Cassandra: Cassandra has strong integrations with log shipping (Kafka) and analytics (Spark), but traditional BI tools often require manual ETL pipelines.

Support

MySQL: MySQL's community is massive and mature—you'll find Stack Overflow answers, managed services (RDS, PlanetScale), and support options from hobbyists to enterprises.

Cassandra: Cassandra's community is professional but smaller—you'll need DataStax support or experienced ops engineers to troubleshoot cluster issues.

Scalability

MySQL: MySQL scales vertically well (bigger instances handle more load), but horizontal scaling via sharding requires application-level partitioning logic and cross-shard consistency headaches.

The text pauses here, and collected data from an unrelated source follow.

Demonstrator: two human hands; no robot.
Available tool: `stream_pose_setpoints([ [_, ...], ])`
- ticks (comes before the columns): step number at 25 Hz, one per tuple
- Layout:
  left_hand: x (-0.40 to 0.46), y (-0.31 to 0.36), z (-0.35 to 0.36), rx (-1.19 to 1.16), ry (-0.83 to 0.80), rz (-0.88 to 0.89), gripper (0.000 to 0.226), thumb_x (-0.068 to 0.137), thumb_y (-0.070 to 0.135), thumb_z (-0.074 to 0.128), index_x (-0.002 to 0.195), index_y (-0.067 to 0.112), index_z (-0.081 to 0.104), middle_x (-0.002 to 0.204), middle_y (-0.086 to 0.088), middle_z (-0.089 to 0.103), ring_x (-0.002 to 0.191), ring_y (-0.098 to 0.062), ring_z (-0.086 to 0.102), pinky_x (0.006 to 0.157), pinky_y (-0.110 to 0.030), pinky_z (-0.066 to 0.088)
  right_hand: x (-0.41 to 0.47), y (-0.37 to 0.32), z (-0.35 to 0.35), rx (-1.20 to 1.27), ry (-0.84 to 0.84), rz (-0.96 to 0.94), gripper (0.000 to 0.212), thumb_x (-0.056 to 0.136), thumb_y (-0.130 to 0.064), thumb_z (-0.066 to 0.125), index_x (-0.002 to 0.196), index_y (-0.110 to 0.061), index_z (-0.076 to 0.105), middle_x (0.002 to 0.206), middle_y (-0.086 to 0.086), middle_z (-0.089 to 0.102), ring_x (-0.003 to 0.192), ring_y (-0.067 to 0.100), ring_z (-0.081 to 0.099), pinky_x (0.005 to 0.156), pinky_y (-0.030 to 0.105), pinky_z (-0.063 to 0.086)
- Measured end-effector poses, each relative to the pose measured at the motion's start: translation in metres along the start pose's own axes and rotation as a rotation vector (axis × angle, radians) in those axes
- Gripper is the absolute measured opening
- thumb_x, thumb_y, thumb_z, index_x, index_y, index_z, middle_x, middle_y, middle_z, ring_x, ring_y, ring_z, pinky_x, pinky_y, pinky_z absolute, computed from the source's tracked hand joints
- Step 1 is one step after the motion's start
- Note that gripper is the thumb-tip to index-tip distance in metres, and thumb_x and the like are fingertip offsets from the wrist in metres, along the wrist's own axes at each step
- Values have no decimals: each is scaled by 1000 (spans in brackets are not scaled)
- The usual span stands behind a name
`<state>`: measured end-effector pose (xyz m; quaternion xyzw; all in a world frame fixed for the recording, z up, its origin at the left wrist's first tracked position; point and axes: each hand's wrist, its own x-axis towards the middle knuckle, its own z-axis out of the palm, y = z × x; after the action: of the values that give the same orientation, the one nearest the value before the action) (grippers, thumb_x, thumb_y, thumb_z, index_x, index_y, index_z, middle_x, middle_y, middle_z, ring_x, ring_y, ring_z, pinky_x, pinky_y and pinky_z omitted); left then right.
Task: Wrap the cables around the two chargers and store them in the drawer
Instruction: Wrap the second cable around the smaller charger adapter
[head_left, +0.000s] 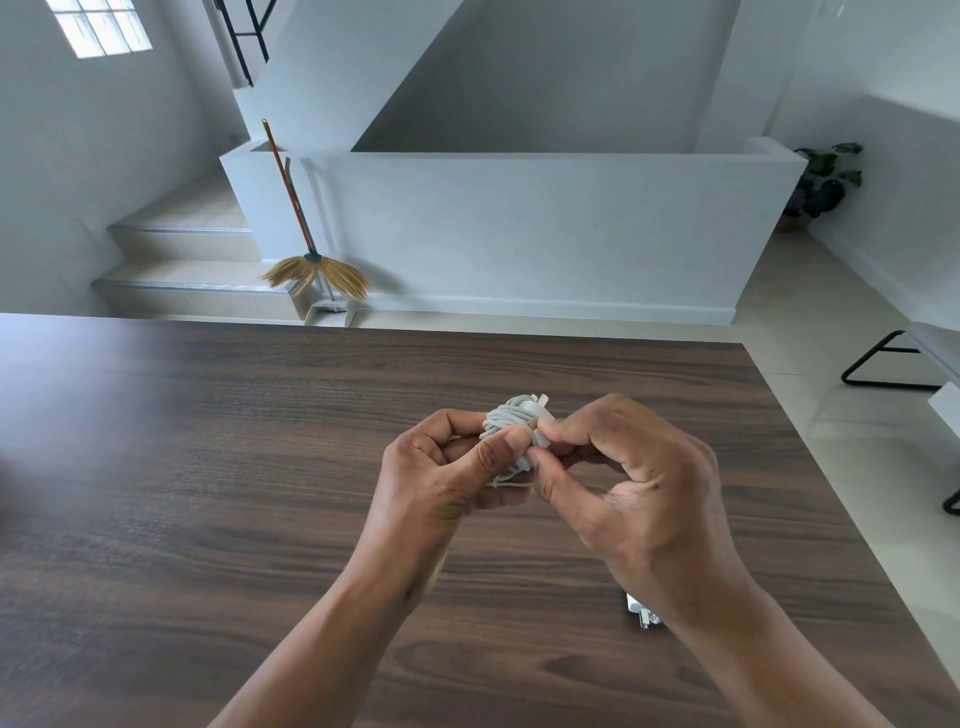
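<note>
A white charger (511, 421) with its grey-white cable wound around it in many turns is held above the dark wooden table (208, 467). My left hand (447, 467) grips the bundle, thumb pressed across the coils. My right hand (623, 467) pinches the cable's loose end at the bundle's right side. A short free piece of cable sticks out below the bundle. A second white charger (641, 609) lies on the table under my right wrist, mostly hidden by it. No drawer is in view.
The table's far edge runs across the middle of the view and its right edge slants down to the right. Behind it stand a broom (306, 249), stairs and a low white wall. Black metal chair legs (883, 364) and a potted plant (821, 182) are at the right.
</note>
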<state>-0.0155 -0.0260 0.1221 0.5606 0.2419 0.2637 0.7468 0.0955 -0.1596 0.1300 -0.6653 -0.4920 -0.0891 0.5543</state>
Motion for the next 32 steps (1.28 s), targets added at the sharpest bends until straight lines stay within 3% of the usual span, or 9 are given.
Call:
stream_pose_setpoints([
  [4,-1,0,0,-2,-5,6,34,72,20,83,99,3,71,90,-14,82,81,-24,79,72,-40,64,-4,1,5,-54,57,-48,14,79,0,88,90,-4,80,85,2,74,76,9,73,69,24,60],
  [10,-2,-2,1,27,-11,21,41,74,18,83,106,-3,70,95,-17,82,85,-24,80,71,-35,63,-8,7,13,-80,130,-62,11,79,4,85,83,0,77,82,3,71,73,12,70,67,24,57],
  [16,0,-3,-4,72,0,22,47,72,27,85,107,-1,71,98,-18,82,90,-31,80,87,-55,63,-5,10,10,112,65,80,3,85,-4,78,84,-6,75,82,0,74,75,15,72,69,28,59],
  [22,3,1,-8,195,-6,58,44,70,26,87,106,4,73,94,-13,83,87,-28,80,82,-50,66,7,8,4,-132,-68,55,11,77,-8,82,83,-12,74,76,-8,73,75,7,69,68,5,50],
  [26,4,0,-7,239,-22,65,44,70,26,87,106,4,73,94,-11,83,87,-26,81,77,-45,67,12,10,-2,-272,-125,-79,6,78,-12,76,81,-14,72,74,-7,69,62,8,66,61,26,55],
  [32,3,-2,-4,230,-19,47,41,75,23,85,106,2,72,93,-13,83,84,-25,81,75,-44,67,15,12,-2,-293,-130,-131,2,79,-13,72,78,-12,71,72,-4,68,58,15,65,55,33,56],
])
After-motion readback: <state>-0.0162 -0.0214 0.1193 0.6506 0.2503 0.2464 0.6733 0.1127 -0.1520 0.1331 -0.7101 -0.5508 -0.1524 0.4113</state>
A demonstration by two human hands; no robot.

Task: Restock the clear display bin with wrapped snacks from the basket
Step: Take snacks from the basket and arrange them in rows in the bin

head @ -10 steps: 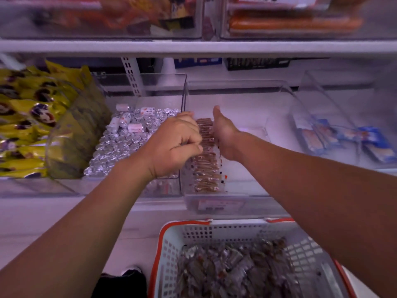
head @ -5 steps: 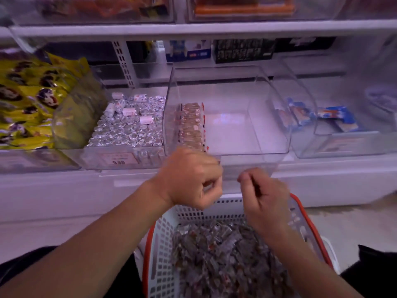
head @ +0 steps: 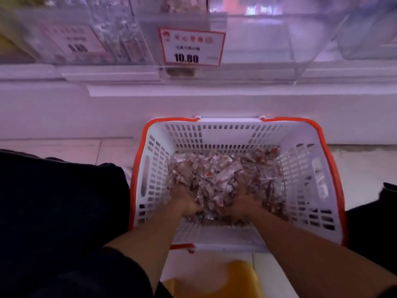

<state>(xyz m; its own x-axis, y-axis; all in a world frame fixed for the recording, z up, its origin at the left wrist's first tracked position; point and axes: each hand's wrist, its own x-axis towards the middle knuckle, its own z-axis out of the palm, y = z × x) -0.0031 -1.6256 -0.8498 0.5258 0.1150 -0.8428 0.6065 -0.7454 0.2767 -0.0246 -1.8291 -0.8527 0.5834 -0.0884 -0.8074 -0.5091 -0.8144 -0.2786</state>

Cassandra: Cassandra scales horizontally by default: add a new node, rebalance, and throughput grows linearly—this is why it dominates IoT and sensor platforms.

Best for MySQL

  • Teams that want open-source relational database
  • Users prioritizing scalability
  • Budget-conscious teams

Best for Cassandra

  • Teams that want distributed nosql database
  • Users prioritizing integrations
  • Budget-conscious teams

Decision notes

Choose MySQL if you value scalability; choose Cassandra if integrations matters more. Try both — most teams decide within a week.